De-crypting a TrickBot Crypter

Introduction

TrickBot has utilized their own crypting service for some time now and it has been frequently updated over time. The latest version utilizes RC4 with a twist and is also a perfect example for writing a simple unpacker while at the same time being forced to analyze a slightly modified encryption routine.

Static Analysis

The crypter is not very obfuscated which makes static analysis fairly trivial, but there are a few potential pitfalls that an aspiring reverse engineer can have problems with. The first think it does is copy a hardcoded string:


There is a big takeaway here the string is 0x18 bytes long if you are counting it as a standard C string as you would not count the terminating NULL byte, however here the hardcoded value used to copy the string is 0x19.
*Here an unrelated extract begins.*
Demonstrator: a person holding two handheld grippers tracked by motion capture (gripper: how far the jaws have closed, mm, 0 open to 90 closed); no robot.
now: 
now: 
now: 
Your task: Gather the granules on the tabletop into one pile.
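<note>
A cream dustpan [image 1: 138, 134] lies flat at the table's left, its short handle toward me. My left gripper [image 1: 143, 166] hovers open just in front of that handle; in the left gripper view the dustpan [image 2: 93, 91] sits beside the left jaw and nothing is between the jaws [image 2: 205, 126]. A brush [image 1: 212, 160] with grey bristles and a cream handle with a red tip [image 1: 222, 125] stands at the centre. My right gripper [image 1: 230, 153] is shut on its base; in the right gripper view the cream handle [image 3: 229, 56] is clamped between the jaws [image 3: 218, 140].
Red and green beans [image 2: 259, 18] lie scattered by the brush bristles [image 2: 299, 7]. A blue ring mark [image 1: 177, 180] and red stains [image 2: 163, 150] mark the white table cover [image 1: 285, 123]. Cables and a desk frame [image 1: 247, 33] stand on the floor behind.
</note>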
>>> a = 'NAOT8bxj7hc7oAuAQqlL~WVH' 
>>> len(a) 
24 
>>> 0x19 
25 

If this is the key then some RC4 implementations and analysts could mistakenly try to use the string without the null terminator, it’s important to always remember that you are dealing with bytes at the lowest level and such a simple thing as not accounting for a NULL byte could end up tripping you up. For now we will remember this piece of information as we move forward.

The next thing done is LoadLibrary is used to check for the existence of ‘mshta.exe’, then a hardcoded string is converted to it’s integer value using ‘atoi’ and then passed to a function.

Looking at the only sub function within this function, we see it called in a loop. We find a function performing a common hashing technique found in malware. This is a ror-13 hash which is being used in a technique that uses hash values to resolve function dependencies. This is so analysts can’t easily tell functionality in a disassembler or through a strings utility.

The function will capitalize all the characters first though, so we need to account for that if we want to recreate it:

>>> a = 'virtualallocexnuma'.upper() 
>>> a 'VIRTUALALLOCEXNUMA' 
>>> h = 0 
>>> for c in a: 
...   h = ror(h, 13) 
...   h += ord(c) 
...
>>> h 
383669855

This crypter is actually well known for it’s usage of VirtualAllocExNuma for allocating the memory section it will use for the next layer but where is this next layer? A look at the next block of code shows that the crypter stub is now retrieving a specific resource from itself.

Taking a look at this resource shows that it does appear to be some kind of obfuscated or encoded data:


This data is copied over after allocating a section of memory using VirtualAllo-cExNuma which was previously resolved, and then the address of this memory along with the address of the hardcoded string from before is passed off to another function. After that function call it appears the memory address is then executed, so this data will be decoded by this function and will then be executable code!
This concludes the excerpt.